Coincidentally around the same time that I heard about this production I also heard about a film called Song of Songs (2005) starring Natalie Press (Bleak House, Red Road). It's rated very poorly on IMDb (4.5!) though The Observer's Philip French and The Guardian's Peter Bradshaw both seemed to like it. 2005's Edinburgh Film Festival catalogue described it like this:
Devoutly religious Ruth returns from Israel to care for her dying mother, but when she tries to bring her estranged brother David back into the fold, in accordance with her mother's wishes, the result is a startling journey into the darkest realms of sexual obsession: a forbidden game under the guise of religious law. Dark, ambiguous and distinctly adult, this study of belief and desire, set in the cloistered world of London's Orthodox Jewish community, thoughtfully explores the links between faith and violence, denial and longing.Whilst words such as "dark" and "intense" seem to pop up in reviews of that film another film that takes a decent look at the book is at the other end of the scale. Keeping Mum, also released in 2005, is a comedy starring Rowan Atkinson and Dame Maggie Smith. It doesn't fare brilliantly at IMDb either (6.8), but I'm told by my friend (@lizzystevey) that it "has some beautiful scenes looking at the Song of Songs." I never saw it when it first came out, though was sorely tempted by the promise of Rowan Atkinson doing one of the things he does best - playing a vicar. I've ordered both films and may report back on them in due course.

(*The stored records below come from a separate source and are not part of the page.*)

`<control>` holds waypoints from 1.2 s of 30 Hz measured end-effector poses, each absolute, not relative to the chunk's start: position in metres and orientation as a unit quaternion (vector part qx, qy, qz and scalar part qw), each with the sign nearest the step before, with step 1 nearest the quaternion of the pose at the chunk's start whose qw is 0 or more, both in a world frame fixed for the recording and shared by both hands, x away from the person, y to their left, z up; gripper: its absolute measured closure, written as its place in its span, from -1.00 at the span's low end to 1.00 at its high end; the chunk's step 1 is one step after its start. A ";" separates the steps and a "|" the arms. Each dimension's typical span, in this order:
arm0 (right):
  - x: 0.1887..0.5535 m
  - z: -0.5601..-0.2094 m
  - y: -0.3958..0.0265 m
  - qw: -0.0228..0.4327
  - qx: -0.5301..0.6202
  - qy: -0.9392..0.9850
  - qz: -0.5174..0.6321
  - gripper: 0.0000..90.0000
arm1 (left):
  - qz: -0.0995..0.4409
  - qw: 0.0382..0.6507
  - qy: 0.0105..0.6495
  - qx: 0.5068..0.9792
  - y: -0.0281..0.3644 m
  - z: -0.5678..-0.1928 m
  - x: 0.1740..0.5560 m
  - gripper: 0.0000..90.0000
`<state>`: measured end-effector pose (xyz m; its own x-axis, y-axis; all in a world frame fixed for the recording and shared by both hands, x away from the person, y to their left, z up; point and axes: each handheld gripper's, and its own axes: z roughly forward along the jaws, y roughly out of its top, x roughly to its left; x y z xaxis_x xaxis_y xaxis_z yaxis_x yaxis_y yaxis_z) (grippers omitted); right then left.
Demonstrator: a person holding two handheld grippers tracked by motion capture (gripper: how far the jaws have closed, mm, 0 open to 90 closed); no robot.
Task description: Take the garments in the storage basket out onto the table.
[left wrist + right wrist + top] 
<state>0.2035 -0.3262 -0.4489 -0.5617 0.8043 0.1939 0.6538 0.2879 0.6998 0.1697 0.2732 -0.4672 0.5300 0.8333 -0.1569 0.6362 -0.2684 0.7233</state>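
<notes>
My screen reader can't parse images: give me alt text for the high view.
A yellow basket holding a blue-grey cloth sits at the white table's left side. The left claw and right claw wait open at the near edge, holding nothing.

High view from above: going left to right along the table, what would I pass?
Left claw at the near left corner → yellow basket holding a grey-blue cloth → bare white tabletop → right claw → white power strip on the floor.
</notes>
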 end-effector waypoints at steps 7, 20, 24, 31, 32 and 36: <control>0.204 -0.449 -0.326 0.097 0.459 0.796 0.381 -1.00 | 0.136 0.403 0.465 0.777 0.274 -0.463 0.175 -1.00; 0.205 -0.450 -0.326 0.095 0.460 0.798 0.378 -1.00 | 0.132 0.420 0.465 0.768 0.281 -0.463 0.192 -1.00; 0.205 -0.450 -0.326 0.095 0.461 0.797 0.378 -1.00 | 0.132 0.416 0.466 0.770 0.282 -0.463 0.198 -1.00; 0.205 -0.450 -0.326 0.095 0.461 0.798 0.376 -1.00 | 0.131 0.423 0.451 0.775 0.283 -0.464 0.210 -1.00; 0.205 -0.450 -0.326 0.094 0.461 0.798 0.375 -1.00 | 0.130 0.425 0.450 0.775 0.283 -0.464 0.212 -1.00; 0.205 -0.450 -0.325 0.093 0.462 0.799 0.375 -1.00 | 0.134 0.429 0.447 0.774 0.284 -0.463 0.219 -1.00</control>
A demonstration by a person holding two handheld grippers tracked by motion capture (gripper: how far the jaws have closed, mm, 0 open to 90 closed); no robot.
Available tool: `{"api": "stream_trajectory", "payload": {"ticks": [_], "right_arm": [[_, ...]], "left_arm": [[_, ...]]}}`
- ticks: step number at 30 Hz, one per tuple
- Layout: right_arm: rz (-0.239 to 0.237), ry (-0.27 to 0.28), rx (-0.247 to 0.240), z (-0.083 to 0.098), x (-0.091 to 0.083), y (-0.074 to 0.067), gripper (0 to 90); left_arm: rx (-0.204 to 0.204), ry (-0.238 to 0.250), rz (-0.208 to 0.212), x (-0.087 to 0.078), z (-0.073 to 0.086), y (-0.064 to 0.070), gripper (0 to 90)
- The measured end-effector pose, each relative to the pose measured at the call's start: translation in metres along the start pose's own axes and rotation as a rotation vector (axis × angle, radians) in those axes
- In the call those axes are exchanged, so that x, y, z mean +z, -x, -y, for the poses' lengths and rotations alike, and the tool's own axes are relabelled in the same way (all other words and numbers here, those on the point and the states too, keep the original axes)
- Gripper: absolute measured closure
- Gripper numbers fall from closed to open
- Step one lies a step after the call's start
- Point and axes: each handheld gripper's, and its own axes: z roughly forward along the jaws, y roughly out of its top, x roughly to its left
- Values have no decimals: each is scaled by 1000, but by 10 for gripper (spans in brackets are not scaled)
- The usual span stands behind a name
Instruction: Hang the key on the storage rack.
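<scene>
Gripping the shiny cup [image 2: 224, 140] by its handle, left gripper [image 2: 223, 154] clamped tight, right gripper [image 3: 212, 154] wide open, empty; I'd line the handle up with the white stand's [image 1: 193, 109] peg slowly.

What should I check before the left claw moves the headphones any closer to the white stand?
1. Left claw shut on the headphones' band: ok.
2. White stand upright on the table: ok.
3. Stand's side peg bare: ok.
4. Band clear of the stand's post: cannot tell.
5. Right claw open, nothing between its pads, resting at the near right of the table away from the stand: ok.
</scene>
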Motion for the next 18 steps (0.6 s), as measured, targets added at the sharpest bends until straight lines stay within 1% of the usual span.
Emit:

Neither of these is a straight take on Song of Songs, but then that's partly because the poetic books don't really lend themselves to a medim such as film that is dominated by narrative. What has happened is that films about Solomon have included little excerpts here and there, usually around the time the Queen of Sheba turns up (as in The Bible Collection's brief quotation). It's been a while since I saw Solomon and Sheba so I can't comment on how much Song of Songs is included in there, but I'm pretty sure it will be cited somewhere amongst the cheesy Hollywood blather. There were at least 2 silent films about Solomon and the Queen of Sheba, but the 1921 Fox film is now lost, and I suspect that my review of Pathé's 1913 La Reine de Saba (Queen of Sheba) would have mentioned it if Song of Songs had been cited in the intertitles.